Here is another excerpt from another book discussing the occult symbols in the “SS”
- Michael Moynihan and Stephen E. Flowers, The Secret King: Karl Maia Wiligut, Himmler’s Lord of the Runes: The Real Documents of NAZI Occultism (Waterbury Center, VT: Dominion Press, 2001), 22-31.
Important areas in which Wiligut worked for Himmler included his conceptualization of the Wewelsburg castle as the “center of the world”; the design of the SS-ring; creation of various rituals and design of ritual objects to be used in SS ceremonies; and a steady stream of reports on esoteric matters of theology, history and cosmology issued for the most part privately to Himmler.
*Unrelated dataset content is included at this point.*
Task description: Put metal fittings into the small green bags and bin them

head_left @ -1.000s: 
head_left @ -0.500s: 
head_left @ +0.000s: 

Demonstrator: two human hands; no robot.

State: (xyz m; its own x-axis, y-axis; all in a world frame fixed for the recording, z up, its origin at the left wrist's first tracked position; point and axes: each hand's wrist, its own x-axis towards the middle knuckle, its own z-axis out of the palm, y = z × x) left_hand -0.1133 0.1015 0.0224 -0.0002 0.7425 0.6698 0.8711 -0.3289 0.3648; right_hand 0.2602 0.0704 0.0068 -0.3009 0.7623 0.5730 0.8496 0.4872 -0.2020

The Wewelsburg castle is a 17th century structure located near Buren in Westphalia. Himmler first viewed the castle in 1933 while on a campaign trip of the Party. It is uncertain as to whether Wiligut accompanied him on this trip; however, it is certain that the colonel influenced him greatly on the conceptualization of the castle as a worldwide headquarters for an order of knights — the SS. (Hüsser 1982: 33, 40) Shortly after the Wewelsburg was transferred to the SS, it became the headquarters of the Gesellschaft zur Förderung and Pflege deutscher Kultur-denkmäler (Society for the Promotion and Care of German Cultural Monuments) and was subsequently transformed into a “Nordic academy” for the ideological education —or initiation — of SS leaders. It was increasingly conceptualized as an Order-Castle (Ordensburg) and was remodeled to become the ritual space for ceremonies particular to Himmler’s elite circle within the SS.
Central to this cult was the northern tower of the castle. The lowest space in this tower, the vault, came to be referred to as the “Walhalla” — the Hall of the Slain. Above this vault is the colonnade chamber, on the floor of which is emblazoned the most distinctive single symbol of the Wewelsburg:
The colonnade hall was to become the central ritual chamber of the order of SS knights which Himmler and Wiligut envisioned.
This castle was to be the ultimate command center for cultural as well as military campaigns for the spread of a new Aryan empire, and, in the conception of Himmler and Wiligut, a bulwark against the invading “subhumans” from the east — the Bolsheviks.
The Wewelsburg became a great repository for all kinds of SS traditions, rituals and objects. At the end of the war, as American troops approached the region, the castle was blown up on 31 March 1945 by SS-men acting on orders from Himmler. Three days later American troops moved in and secured the site. As to what happened to much of the material and documents originally housed in the Ordensburg, there are three answers: some of it must have been removed before the detonation of the building; some of it was looted by locals of the nearby village in the three days between the detonation and the arrival of the Americans; and the rest was looted by American soldiers.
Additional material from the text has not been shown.